In this paper, we will revisit this transitional period in Cypriot Medieval history with a particular focus on the fate and transformation of urban centers, a process closely related to the changing conditions of the socioeconomic and political landscape in the island in the transition from Late Antiquity to the early Middle Ages. In this context, we will re-assess the evidence supposedly pointing to the diminished importance of urban coastal sites in favor of inland ones over the eighth and early ninth century. Furthermore, we will attempt to place the settlement patterns in Cyprus within the economic, administrative and political context of the Byzantine Mediterranean during the so-called Dark Ages.

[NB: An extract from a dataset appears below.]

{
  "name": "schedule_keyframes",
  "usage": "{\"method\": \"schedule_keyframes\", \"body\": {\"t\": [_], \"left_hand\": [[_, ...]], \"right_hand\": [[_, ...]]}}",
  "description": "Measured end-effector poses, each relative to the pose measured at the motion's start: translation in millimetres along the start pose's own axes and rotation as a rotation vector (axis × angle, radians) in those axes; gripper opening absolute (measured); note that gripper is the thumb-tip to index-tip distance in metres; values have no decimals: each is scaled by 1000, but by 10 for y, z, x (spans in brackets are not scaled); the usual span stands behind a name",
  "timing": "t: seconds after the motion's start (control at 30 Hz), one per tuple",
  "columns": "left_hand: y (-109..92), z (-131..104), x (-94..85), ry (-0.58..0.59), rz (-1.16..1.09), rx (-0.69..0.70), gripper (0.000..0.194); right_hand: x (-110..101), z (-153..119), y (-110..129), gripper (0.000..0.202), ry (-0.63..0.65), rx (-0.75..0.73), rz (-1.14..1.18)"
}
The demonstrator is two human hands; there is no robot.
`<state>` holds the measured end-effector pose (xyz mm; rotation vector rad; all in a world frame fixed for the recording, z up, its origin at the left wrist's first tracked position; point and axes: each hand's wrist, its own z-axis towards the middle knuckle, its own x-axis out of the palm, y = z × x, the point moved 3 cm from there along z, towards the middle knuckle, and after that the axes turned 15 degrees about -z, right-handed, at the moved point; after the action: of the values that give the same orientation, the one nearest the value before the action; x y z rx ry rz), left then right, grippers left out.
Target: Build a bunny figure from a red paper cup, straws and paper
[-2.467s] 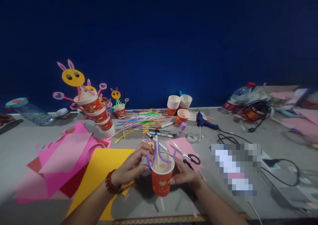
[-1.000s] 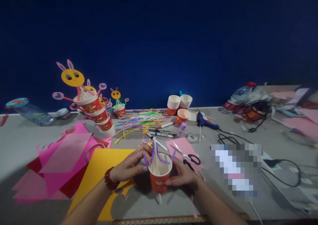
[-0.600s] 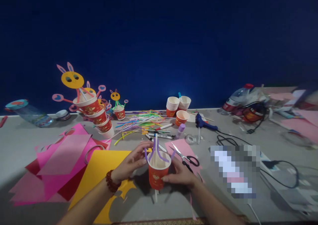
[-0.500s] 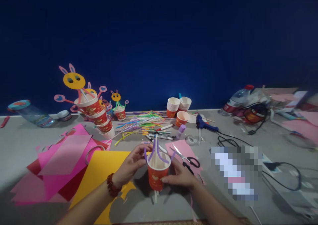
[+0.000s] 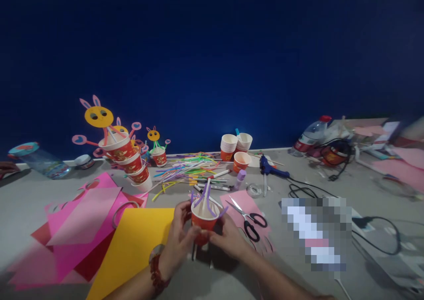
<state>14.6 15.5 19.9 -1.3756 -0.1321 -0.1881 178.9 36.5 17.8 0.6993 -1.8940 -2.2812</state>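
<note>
An orange-red paper cup (image 5: 204,226) is held between both my hands, tilted a little, its white rim facing up. Several bent purple strips (image 5: 208,194) and a white stick (image 5: 206,187) stick up out of it; one strip curves over the rim on the right. My left hand (image 5: 182,231) grips the cup's left side, thumb across its front. From the right, my right hand (image 5: 230,238) closes on it with the thumb low near the base. Just right of that hand lie black-handled scissors (image 5: 249,218) on pink paper (image 5: 233,198).
Yellow card (image 5: 132,238) and pink sheets (image 5: 79,229) lie left. Behind are coloured sticks (image 5: 185,170), markers (image 5: 217,187), a glue stick (image 5: 240,178), stacked cups (image 5: 228,148) and a glue gun (image 5: 273,170) with its cord. Finished cup figures (image 5: 122,150) stand back left.
My left hand has moved from the strips at the rim down around the cup's side. The cup has shifted slightly left and tilted, and my right hand has slid lower on it.
</note>
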Motion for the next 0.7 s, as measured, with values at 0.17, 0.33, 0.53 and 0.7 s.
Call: {"method": "schedule_keyframes", "body": {"t": [0.17, 0.33, 0.53, 0.7], "left_hand": [[51, -95, 126, -35, 256, -54, 89], [-120, 97, 91, -73, 265, 34, 72], [-477, 487, -533, -386, 314, 194, 66], [-369, 505, -698, -397, 318, 141, 64]], "right_hand": [[73, -3, 144, 62, -64, -101, -104], [33, -12, 125, 82, -74, -135, -354], [-499, 90, -124, 28, -242, -25, -572], [-631, 176, -172, 20, -207, -41, -721]]}}
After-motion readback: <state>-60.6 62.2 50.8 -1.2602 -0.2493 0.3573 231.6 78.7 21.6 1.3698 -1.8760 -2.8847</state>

Indeed, the two milestones traditionally used to understand the trajectories of the Cypriot political and economic organization: the Arab raids of the 7th century and the re-conquest of Cyprus by Nicephoros Phocas in 965 have been proved ineffective in order to fully grasp the causes and effects of the transition of urban sites in terms of social structures, planning, and fabric. This not to deny that the Arab incursions and natural disasters, combined with the overall weakening of the Empire and the economic networks of the Eastern Mediterranean, did affect the political and economic conditions in the island. However new archaeological, numismatic and sigillographic evidence allows a more nuanced understanding of the historical realities of Cyprus between the late seventh and the mid-ninth century. In other words, we need to move beyond the model of a ‘dark centuries’ uniform decline and the so-called “Condominium period” with its undefined status to that of economic and cultural transition, transformation and adjustment to the changing geopolitical landscape of the region. In this process, it is important to carefully analyze the aforementioned milestones and to question their historiographical formation. In addition, it’s also necessary to consider other sources of information such as hagiographies and the related role of monasticism during the same period. 

By using material culture and archaeology in a comparative perspective (with regard both to Umayyad Syria-Palestine as well as other islands of the Byzantine Mediterranean like Crete and Sicily), this paper will prove how Cypriot cities seems to have experienced a rather fluid response to the variable shear political-military stress endured by the island due to its position at the edge of two empires (the Byzantine Empire and the Umayyad and later Abbasid Caliphate). Tracing the capital city of the island between Salamis-Costantia and Nicosia remains an open question; a query with particularly useful implications as it forces us to look closely at the organization of he island’s economy. In effect, the island de facto capitalized on the lack of a unique and permanent urban catalyst for the main political, military and religious functions by reorganizing the urban settlement pattern around resilient although less-than-centralized lines.

 


[1] Theophanes, Chronographia AM 6274, I p. 456, 2-22 de Boor.

[2] ELR = Excerpta de Legationibus edidit C. de Boor, pars I. Excerpta de legationibus Romanorum ad Gentes. Excerpta historica iussu imp. Constantini Porphyrogeniti confecta ediderunt U.Ph. Boissevain, C. de Boor, Th. Büttner-Wobst, Volumen I. Excerpta de Legationibus. Berlin: Weidmann 1903, p. 5, 22-31. A new critical edition of the whole ELR is forthcoming by P. Carolla for Teubner/de Gruyter (Bibliotheca Teubneriana).

[3] See the full text: Georgii Monachi Chronicon edidit C. de Boor. Lipsiae: in aedibus B.G. Teubneri, 1904, II, p. 767, 5-14 de Boor.